The ebb and flow of science presented here is much more than the laboratory and much more than a problem of data production. Nevertheless, these concerns also take up a lot of space. How scientific studies are negotiated by social relationships and what really works to get conclusive evidence that, for instance, a medical treatment works, or works better than another, are often matters of not just ethical concern but of practical strategy. These social negotiations do not stop at the site of the laboratory, the clinic, or the village. They travel all the way up the chain of evidence production, from the recruitment of subjects who have to be sometimes cajoled into participating, into the rubrics used by the CDC that, in a rural African context, doing a well-designed observational study is as good as, if not more productive, than a randomized controlled trial. As Kachur recalls in his chapter, we don’t need a randomized clinical trial to tell us that parachutes work, but even observational studies in this context are chock full of ethical and logistical mountains.
The essays in this book move us far beyond assumptions about ethical variability, or how Africa has served as a resource for pharmaceutical drug testing or evidence-based public health. They show that the insidious problem of experimentalizing health care must also be tied to the questions over when scientific medicine become a conduit for ethical action and not just when is it an obstacle. It matters how technologies like ultrasound machines get used on the ground, just as it matters how persistent stigma render not only the truth content but also the ethical firmness of some research invalid. The ethics of scientific methods are nearly always double edged. Indigenous healers hoping to market and legitimize their traditional knowledge are as aware of this as are local vaccinators who take up variolation as a practical response to epidemics, even when they know, borrowing from Langwick’s informant, “it can’t be proven, yet it happens” (263).
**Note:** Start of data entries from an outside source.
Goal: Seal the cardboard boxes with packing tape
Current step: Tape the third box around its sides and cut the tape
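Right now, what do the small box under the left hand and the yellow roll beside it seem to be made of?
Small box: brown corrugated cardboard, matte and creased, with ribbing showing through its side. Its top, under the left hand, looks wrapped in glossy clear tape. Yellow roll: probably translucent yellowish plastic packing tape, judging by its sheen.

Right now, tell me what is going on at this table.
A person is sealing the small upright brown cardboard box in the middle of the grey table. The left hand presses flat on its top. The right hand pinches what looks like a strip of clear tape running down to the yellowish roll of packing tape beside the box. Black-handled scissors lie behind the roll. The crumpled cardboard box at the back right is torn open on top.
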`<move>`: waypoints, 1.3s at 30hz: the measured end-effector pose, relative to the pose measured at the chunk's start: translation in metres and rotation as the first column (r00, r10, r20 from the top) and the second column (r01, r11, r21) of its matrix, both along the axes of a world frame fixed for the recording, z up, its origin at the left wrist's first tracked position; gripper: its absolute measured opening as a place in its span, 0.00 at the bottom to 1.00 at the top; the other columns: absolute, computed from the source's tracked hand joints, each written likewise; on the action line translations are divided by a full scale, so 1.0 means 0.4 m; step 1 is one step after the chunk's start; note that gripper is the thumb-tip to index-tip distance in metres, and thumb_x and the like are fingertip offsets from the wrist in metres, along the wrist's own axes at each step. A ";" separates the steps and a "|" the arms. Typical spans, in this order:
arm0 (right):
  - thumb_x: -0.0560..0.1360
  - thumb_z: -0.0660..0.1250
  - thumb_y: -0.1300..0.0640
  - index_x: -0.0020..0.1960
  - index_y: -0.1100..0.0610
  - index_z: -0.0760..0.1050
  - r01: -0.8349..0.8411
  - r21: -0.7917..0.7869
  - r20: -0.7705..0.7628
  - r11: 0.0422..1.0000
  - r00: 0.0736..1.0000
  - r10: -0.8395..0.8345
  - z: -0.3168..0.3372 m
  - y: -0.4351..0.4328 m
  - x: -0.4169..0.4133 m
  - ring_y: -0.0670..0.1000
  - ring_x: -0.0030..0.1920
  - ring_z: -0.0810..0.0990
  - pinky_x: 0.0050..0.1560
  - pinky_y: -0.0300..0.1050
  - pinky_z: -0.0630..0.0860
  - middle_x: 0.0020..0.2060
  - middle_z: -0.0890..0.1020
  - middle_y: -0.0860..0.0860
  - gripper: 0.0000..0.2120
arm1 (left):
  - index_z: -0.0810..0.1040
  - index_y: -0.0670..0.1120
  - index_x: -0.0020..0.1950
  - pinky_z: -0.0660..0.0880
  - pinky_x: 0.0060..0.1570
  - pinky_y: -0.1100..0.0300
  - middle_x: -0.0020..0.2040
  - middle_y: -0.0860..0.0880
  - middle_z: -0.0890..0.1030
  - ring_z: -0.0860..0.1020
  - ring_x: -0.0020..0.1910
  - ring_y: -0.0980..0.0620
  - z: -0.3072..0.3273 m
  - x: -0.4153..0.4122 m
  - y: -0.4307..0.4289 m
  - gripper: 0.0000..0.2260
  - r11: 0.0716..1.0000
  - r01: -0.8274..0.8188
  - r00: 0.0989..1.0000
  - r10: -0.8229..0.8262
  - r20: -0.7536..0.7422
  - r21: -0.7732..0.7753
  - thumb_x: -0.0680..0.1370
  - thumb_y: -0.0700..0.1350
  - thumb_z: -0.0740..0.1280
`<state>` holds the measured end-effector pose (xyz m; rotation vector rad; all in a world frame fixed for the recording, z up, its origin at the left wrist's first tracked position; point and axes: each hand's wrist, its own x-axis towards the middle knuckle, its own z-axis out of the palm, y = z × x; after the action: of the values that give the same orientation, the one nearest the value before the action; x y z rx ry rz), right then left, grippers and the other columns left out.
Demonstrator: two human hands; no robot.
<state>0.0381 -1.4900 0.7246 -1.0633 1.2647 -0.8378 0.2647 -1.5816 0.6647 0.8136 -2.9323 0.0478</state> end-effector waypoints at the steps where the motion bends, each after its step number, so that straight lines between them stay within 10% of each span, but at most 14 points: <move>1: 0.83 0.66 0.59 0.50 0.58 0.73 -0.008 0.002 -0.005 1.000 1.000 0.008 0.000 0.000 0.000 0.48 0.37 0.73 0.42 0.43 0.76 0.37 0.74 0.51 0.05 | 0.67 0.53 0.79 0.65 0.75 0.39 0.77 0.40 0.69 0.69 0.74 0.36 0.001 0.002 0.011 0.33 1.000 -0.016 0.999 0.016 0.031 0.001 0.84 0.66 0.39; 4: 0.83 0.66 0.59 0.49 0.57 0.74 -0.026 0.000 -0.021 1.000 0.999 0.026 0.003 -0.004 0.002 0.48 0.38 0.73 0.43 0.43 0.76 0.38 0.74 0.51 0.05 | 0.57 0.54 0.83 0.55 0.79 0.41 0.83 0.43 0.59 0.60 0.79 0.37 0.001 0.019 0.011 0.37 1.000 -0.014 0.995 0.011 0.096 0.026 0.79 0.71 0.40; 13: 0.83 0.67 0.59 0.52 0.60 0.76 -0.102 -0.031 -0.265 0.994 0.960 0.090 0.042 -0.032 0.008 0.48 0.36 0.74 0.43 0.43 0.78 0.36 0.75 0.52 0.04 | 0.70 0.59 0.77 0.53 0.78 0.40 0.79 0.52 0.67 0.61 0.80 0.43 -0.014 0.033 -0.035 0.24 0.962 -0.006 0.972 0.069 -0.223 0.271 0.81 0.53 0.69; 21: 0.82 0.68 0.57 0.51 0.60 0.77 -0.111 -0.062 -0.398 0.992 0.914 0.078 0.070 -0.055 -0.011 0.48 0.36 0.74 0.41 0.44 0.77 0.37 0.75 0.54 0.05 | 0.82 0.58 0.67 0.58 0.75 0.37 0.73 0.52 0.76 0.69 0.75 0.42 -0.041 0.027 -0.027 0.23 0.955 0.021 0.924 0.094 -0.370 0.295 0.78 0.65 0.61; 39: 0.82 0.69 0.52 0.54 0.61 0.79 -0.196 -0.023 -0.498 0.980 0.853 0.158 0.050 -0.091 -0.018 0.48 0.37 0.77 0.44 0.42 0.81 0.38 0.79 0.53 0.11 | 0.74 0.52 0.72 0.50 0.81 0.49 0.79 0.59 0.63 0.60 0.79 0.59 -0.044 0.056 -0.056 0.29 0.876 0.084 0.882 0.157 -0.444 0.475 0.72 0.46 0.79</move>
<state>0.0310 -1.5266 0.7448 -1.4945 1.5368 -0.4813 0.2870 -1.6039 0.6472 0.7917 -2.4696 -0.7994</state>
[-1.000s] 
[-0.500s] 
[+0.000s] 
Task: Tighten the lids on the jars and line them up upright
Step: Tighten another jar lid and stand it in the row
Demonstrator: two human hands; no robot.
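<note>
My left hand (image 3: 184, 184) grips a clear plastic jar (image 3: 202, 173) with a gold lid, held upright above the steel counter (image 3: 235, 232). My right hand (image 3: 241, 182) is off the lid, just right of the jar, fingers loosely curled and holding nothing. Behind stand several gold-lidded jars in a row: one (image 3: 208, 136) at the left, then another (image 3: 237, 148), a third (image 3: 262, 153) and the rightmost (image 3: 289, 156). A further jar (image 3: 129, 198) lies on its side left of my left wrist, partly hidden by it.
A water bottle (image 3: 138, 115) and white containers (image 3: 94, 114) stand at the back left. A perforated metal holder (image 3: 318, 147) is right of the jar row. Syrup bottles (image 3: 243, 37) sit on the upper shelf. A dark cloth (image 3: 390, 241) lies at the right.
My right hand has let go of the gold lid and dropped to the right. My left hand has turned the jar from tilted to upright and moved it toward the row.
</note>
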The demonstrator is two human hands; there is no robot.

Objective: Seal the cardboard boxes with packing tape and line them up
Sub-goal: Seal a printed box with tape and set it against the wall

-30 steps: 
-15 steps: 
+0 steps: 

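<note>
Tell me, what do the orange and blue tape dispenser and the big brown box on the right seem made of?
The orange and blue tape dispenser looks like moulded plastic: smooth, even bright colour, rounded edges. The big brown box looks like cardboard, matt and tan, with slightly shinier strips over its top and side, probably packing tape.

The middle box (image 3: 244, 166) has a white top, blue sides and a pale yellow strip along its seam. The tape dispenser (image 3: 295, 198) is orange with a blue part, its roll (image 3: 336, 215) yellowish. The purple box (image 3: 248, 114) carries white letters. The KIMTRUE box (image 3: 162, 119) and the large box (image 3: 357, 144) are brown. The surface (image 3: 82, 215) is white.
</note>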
In the last section of the book, biomedical science is a mediator for transitions to and under postcoloniality and a means by which new forms of governance are implemented in and through therapeutic regimes. Sometimes the practices of scientific evidence making and biotherapeutic treatments challenge; at other times, they bring about opportunities for the management of “Africa” under new kinds of sovereignty. Here, the volume offers an important corrective to nascent global science studies research that often tacitly assumes that the laboratory contours of science and the problems it raises in relation to both effective therapies and indigenous knowledge are somehow new, while also filling in the gaps around the growth of new writing on global health sciences from a science studies perspective that is sensitive to how the lab has become globalized in and through public health. The visible evidence of both continuity and ruptures with past encounters of science in the African context is plentiful here.
Each of the chapters is noteworthy. Together, they offer a promising opportunity to broaden the field of postcolonial science studies in ways that remind us how ethicality is at the heart of these encounters of science. In doing so, these essays illustrate how such encounters are always not just about how we behave with one another in and through scientific activities but also about what evidence we use to do so. Because of this, the volume will be useful to medical anthropologists, science studies scholars, and generalist scholars of Africa and global health. Individual chapters, as well as whole sections of the book, will be particularly useful for teaching at the upper-division undergraduate or graduate levels.